Bindegewebsschwäche: Cellulite

„Cellulite“, „Orangenhaut“ oder medizinisch korrekt „Dermopanniculosis deformans“ beschreibt eine Art der Bindegewebsschwäche, welche nicht erst seit den 80er Jahren in aller Munde ist.

"Cellulite" ist eine Degeneration von kollagenen und elastischen Fasern des subkutanen (unter der Haut befindlich) Bindegewebes, welche zu großen Teilen genetisch bedingt ist. Sie betrifft mehr Frauen als Männer. Dies liegt vor allem daran, dass das weibliche Bindegewebe eher parallel ausgerichtet und direkt von Hormonen (Östrogen) beeinflusst wird.

Faktoren, die Cellulite begünstigen

  • Übergewicht, Adipositas: Je mehr Speicherfett im menschlichen Körper eingelagert ist, desto sichtbarer sind die Fettzellen (Lipozyten).
  • Ungesunde Ernährung: Eine ungesunde Ernährung hat Übergewicht zur Folge.
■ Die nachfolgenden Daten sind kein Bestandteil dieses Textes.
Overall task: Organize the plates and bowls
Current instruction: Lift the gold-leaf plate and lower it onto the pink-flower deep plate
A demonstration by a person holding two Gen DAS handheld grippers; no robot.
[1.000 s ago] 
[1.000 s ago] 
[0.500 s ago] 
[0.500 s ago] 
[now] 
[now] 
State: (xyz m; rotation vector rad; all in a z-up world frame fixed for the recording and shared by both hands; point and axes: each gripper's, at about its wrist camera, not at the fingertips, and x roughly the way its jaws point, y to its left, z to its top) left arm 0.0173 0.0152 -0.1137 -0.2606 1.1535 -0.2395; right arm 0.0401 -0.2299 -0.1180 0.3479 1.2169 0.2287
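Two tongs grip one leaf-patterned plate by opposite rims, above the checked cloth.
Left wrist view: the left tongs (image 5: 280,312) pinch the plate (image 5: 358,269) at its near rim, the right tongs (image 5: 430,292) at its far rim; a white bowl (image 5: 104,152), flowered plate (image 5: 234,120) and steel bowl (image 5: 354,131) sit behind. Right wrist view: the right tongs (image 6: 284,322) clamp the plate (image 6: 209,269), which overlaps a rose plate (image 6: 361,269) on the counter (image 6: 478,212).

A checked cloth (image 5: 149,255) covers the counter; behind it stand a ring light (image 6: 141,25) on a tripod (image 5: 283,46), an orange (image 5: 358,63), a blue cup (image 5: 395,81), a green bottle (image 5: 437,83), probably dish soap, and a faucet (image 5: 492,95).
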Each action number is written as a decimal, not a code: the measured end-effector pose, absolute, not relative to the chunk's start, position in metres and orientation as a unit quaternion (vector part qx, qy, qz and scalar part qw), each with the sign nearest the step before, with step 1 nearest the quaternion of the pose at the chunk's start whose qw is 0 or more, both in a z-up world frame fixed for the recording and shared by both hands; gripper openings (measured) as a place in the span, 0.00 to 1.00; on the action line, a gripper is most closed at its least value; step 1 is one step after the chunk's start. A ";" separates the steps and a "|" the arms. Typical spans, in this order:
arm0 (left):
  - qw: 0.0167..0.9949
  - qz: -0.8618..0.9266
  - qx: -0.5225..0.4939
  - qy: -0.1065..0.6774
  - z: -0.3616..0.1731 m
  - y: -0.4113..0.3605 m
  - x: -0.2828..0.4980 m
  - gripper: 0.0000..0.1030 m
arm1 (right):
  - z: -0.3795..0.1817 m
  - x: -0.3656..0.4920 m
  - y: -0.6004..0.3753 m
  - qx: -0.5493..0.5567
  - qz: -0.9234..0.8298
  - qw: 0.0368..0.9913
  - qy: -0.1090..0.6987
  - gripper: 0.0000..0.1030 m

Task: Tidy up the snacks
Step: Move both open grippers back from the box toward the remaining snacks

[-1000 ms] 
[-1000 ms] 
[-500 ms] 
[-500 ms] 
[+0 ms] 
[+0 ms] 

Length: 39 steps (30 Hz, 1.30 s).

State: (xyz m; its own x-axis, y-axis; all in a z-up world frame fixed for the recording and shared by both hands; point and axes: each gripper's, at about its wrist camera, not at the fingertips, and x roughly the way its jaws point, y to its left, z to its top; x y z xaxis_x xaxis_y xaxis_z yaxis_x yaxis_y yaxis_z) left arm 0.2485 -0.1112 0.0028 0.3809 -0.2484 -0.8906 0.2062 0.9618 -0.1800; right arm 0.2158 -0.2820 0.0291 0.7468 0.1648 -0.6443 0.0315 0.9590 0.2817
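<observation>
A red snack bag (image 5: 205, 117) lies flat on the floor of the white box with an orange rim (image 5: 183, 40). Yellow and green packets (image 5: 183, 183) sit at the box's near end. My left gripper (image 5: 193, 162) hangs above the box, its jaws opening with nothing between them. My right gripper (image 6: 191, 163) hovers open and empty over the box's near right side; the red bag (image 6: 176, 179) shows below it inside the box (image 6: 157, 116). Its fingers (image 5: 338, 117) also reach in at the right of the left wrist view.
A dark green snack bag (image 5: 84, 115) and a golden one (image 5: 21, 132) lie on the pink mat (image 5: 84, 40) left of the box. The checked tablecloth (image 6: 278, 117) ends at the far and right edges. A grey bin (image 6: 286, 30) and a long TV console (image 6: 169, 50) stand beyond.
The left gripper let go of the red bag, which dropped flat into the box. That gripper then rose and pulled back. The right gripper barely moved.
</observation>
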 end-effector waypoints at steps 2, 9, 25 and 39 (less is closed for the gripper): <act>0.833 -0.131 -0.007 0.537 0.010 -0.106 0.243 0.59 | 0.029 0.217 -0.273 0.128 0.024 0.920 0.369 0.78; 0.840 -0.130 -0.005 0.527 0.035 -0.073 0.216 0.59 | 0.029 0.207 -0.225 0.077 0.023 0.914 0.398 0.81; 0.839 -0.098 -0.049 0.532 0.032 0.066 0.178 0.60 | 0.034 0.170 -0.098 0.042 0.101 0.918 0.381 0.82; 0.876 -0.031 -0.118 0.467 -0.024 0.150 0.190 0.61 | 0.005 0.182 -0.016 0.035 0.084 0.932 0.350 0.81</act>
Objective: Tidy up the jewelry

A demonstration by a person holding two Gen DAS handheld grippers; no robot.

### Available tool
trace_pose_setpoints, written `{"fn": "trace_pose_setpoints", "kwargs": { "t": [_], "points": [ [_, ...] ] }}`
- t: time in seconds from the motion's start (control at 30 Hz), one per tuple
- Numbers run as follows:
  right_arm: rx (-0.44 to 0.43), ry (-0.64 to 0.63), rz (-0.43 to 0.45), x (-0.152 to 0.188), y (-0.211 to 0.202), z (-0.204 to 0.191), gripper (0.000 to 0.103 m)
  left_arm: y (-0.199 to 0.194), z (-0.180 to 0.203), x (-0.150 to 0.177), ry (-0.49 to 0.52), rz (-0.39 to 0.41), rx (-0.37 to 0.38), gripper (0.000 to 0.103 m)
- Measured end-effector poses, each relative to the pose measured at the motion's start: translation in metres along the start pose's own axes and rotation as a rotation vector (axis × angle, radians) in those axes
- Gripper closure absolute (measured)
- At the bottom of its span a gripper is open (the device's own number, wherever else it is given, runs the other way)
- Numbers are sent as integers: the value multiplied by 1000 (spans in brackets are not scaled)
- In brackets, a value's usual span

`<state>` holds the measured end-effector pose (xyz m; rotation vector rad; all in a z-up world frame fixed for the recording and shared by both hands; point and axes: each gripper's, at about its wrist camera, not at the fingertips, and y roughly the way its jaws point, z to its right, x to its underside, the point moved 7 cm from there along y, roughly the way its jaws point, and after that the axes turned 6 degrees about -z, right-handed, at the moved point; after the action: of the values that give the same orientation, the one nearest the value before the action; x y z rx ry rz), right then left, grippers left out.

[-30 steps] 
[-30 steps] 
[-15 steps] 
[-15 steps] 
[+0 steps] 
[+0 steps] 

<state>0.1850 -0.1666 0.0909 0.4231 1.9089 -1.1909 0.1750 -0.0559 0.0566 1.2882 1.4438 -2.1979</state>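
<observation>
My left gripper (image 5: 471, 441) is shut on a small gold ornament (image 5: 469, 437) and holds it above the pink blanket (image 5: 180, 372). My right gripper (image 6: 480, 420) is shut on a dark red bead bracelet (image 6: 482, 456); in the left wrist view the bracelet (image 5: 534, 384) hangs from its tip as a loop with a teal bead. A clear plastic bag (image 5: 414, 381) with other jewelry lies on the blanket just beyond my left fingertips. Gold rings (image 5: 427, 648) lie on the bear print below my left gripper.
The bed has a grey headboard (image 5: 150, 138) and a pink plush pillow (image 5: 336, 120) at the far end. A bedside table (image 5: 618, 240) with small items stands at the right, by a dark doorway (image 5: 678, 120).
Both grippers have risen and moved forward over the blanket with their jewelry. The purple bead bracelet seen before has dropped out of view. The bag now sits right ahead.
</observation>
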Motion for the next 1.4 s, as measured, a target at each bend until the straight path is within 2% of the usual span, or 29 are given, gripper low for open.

Aber auch extreme Gewichtsschwankungen können das Bindegewebe nachhaltige schädigen.
  • Bewegungsmangel: Durch aktive körperliche Bewegung werden Stoffwechselprozess in Gang gesetzt und die Durchblutung gefördert.

Was hilft gegen Cellulite?

Ist eine Cellulite erst einmal entstanden, lässt sie sich mit konservativen Methoden nicht mehr behandeln. Sportarten wie Schwimmen, Joggen, Wandern, Spazierengehen, Radfahren sowie eine gesunde Ernährung können jedoch dazu beitragen, dass die Dellen weniger sichtbar sind.

Tipps zur Stärkung des Bindegewebes

  • Gesundes Gewicht: Achten Sie auf ein gesundes Gewicht. Das trägt dazu bei, die Belastung und den Verschleiß des Bindegewebes der Gelenke zu verringern.
  • Richtige Ausrüstung und Vorbereitung beim Sport: Die richtige Ausrüstung beim Sport und richtiges Aufwärmen und Dehnen schützen vor Verletzungen.
  • Ausreichende Nährstoffversorgung: Damit Faszien und Bindegewebe gesund bleiben, ist es wichtig, den Körper mit allen wichtigen Nährstoffen zu versorgen.
  • Ausreichend trinken und schlafen: Ausreichend trinken und genügend schlafen.
  • Gezieltes Training: Auch mit einem gezielten Training lässt sich das Bindegewebe stärken. Verklebungen der Faszien können gelöst, Verspannungen abgebaut und die Beweglichkeit verbessert werden.
  • Gesunde Fette: Auf dem Speiseplan sollten die einfach ungesättigte Fettsäure Omega 9 sowie die mehrfach ungesättigte Fettsäure Omega 3 nicht fehlen. Die Fettsäuren sorgen dafür, dass der Körper gesund bleibt und Stoffwechsel und Faszien gut funktionieren.
  • Vitamin C: Um Kollagen aufzubauen, braucht der Körper zudem Vitamin C. Außerdem ist es wichtig für die Neubildung von Knochen, Knorpeln und Zähnen. Wichtig ist, neben Vitamin C ausreichend Vitamin A und Vitamin E aufzunehmen.
  • Zink: Für die Wundheilung und die Regeneration von Gewebe ist das Spurenelement Zink wichtig.
  • Vermeidung von Nikotin: Nikotin kann auch dem Bindegewebe zusetzen. Es hemmt die Neubildung von Kollagen in der Lederhaut und führt zu einem Abbau von Kollagen- und Elastinfasern.
  • Stressreduktion: Ein hoher Stresspegel kann zu einer dauerhaften Ausschüttung des Stresshormons Cortisol führen.